Quimper

Le quartier de Locmaria, à Quimper, abrite depuis le XVe siècle plusieurs ateliers de potiers qui constituent le point de départ des céramiques de la région.
La grande tradition quimpéroise de faïences, néanmoins, débute à l’arrivée du maître faïencier Jean-Baptiste Bousquet à Quimper, vers 1690. Ce dernier choisit le quartier potier de Locmaria pour installer ses ateliers. À sa mort, en 1708, la manufacture est reprise par son fils Pierre, qui semble influencé par la faïence de Moustiers (notamment pour la platerie).
La production prend un nouvel essor sous la direction de Pierre Bellevaux, originaire de Nevers et gendre de Pierre Bousquet à partir de 1731. La manufacture devient de plus en plus prospère et fournit abondamment la province et même au-delà des mers.

L’arrivée dans la manufacture du faïencier de Rouen Pierre-Clément Caussy, qui épouse la petite-fille Bousquet, élargit l’influence artistique de la production. Devenu directeur de la manufacture, il ne cesse de développer le site et la manufacture compte jusqu’à 80 salariés en 1770.
La clé de ce succès réside en partie dans les poncifs à succès de Rouen que Caussy amène en Bretagne : personnages chinois, motif du rocher percé entouré de grenades, décor à la corne, et au carquois, motifs de guirlandes de fleurs en demi-fin, entourages rocailles, font les belles heures de Quimper qui vit également du commerce important de pots, fontaines, mais aussi de la création d’objets religieux.
Caussy choisit des rester à Quimper alors qu’à la même époque, il se retrouve héritier de la manufacture de ses parents à Rouen. Sa fille se marie avec Antoine de la Hubaudière, associant ainsi son nom aux Caussy, sous la marque CH ou HC.
Seule grande manufacture quimpéroise jusqu’à la fin du XVIIIe siècle, la faïencerie Hubaudière Bousquet (marque HB) doit désormais faire face à de nouveaux concurrents (Henriot et Porquier) pour la production de faïences utilitaires et culinaires.

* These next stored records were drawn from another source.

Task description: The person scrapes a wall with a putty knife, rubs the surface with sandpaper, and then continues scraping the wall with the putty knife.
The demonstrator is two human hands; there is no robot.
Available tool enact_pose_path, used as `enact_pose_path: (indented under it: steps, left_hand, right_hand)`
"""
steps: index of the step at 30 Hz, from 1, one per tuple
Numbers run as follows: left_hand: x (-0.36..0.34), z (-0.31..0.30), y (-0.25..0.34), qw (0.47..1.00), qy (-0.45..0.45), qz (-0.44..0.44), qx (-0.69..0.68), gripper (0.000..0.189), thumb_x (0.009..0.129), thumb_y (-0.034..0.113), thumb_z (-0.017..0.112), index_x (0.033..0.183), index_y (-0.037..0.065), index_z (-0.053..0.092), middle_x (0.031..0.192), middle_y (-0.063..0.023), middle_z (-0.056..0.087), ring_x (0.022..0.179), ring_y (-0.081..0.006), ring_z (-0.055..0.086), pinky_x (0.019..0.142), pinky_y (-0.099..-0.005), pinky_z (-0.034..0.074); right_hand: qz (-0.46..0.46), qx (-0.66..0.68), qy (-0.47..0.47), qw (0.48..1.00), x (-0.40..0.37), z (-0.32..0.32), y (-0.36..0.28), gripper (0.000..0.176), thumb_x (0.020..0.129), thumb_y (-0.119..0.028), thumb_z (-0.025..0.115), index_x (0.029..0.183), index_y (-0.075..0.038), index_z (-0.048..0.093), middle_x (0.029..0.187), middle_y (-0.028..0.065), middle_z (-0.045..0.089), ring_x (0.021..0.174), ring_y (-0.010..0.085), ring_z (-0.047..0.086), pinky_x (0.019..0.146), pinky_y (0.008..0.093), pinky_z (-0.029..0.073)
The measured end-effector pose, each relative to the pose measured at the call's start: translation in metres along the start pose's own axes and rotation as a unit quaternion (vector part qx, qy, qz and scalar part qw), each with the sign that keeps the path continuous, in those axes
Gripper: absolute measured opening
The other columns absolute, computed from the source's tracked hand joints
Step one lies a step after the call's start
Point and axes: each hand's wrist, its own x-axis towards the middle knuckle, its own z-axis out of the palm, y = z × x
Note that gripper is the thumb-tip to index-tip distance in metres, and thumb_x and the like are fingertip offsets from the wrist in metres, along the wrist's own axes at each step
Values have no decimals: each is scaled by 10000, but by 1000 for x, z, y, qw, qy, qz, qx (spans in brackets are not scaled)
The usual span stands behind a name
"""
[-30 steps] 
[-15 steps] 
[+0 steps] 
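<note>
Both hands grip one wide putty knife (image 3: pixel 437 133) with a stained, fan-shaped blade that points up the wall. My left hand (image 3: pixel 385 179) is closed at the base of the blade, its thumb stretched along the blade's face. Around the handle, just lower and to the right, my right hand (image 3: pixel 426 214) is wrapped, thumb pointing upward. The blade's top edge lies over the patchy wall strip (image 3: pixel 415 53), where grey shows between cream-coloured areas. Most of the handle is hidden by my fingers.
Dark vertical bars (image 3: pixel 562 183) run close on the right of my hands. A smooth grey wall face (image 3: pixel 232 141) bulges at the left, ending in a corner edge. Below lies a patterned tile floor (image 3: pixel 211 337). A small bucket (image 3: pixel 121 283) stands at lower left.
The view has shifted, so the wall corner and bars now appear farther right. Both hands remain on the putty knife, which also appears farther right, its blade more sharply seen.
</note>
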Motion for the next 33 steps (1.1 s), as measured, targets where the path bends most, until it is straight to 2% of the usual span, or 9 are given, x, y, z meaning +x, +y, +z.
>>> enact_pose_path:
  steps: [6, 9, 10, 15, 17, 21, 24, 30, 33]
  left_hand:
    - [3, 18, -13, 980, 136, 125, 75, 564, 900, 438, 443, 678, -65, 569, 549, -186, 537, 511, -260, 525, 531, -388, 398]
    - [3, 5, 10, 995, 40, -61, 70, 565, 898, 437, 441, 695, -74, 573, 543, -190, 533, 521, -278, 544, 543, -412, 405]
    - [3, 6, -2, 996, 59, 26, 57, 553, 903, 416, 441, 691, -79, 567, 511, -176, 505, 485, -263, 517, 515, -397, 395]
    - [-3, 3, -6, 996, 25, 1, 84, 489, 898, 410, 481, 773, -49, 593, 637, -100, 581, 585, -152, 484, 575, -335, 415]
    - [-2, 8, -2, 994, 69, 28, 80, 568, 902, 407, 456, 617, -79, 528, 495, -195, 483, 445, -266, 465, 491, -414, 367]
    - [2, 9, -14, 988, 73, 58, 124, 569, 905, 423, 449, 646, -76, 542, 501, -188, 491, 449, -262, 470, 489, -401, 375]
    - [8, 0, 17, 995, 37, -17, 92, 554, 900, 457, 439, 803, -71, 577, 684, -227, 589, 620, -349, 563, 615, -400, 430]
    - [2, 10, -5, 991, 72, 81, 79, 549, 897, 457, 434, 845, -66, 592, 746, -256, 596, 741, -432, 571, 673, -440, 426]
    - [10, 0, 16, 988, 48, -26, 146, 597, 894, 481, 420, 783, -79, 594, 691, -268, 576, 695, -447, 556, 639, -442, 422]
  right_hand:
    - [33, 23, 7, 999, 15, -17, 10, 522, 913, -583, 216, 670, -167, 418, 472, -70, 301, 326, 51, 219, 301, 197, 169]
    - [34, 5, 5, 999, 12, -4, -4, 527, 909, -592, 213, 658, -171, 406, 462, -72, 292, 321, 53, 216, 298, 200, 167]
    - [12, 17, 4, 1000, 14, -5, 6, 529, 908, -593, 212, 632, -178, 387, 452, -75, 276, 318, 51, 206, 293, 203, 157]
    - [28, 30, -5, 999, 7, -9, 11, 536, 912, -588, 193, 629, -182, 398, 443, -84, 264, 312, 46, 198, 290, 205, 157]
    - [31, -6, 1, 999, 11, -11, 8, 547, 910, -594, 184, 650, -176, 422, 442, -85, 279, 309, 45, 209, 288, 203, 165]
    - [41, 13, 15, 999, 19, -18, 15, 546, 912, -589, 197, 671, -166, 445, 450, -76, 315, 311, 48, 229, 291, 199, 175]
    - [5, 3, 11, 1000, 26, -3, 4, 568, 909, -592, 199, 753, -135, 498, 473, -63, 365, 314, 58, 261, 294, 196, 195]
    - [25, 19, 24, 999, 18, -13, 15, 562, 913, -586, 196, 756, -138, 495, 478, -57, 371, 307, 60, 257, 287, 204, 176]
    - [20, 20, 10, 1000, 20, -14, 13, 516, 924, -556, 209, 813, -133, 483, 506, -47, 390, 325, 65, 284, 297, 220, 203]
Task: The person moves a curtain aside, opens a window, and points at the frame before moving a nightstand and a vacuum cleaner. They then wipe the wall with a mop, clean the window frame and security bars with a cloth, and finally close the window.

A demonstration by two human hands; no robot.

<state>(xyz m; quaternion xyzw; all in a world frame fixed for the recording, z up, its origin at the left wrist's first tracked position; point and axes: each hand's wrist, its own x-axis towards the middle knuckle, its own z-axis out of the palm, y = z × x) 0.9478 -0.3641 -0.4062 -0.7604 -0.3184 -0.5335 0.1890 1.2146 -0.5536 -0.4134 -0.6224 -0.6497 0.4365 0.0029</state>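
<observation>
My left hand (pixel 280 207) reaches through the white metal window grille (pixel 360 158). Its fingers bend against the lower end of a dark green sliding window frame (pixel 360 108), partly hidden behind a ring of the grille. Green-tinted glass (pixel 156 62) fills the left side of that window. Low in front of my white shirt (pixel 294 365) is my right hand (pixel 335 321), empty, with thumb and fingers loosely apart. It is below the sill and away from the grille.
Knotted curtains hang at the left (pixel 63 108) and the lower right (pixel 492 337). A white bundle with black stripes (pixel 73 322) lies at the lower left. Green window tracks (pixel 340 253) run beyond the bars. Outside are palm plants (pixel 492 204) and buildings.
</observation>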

Le caractère exceptionnel de la faïence de Quimper réside certainement dans sa longévité et dans ses périodes de renaissance, lorsque notamment la veuve Porquier s’associe vers 1875 à Alfred Beau, qui renouvelle la création artistique. Sa série botanique dite à bord jaune, les scènes et paysages bretons en témoignent. Vers 1891, Jules Henriot héritier de la manufacture Tanquerey essaie de relancer cette veine également.

Au XXe siècle, le faïencier de Boulogne-sur-Mer Jules Verlingue rachète la « Grande Maison » et fait travailler l’artiste René Quivilic tandis que Mathurin Méheut travaille pour Henriot en créant notamment les services La mer et La galette. Les grès, souhaités par Jules Verlingue et désignés par la marque « Odetta » apportent un renouveau « art déco » à la manufacture.
Les deux manufactures fusionnent en 1969, grâce à Jean-Yves Verlingue sous le nom de Faïenceries de Quimper qui devient, en 1983, HB Henriot. Toujours en activité, cette dernière s’appuie d’artistes contemporains qui poursuivent cet art et cette tradition.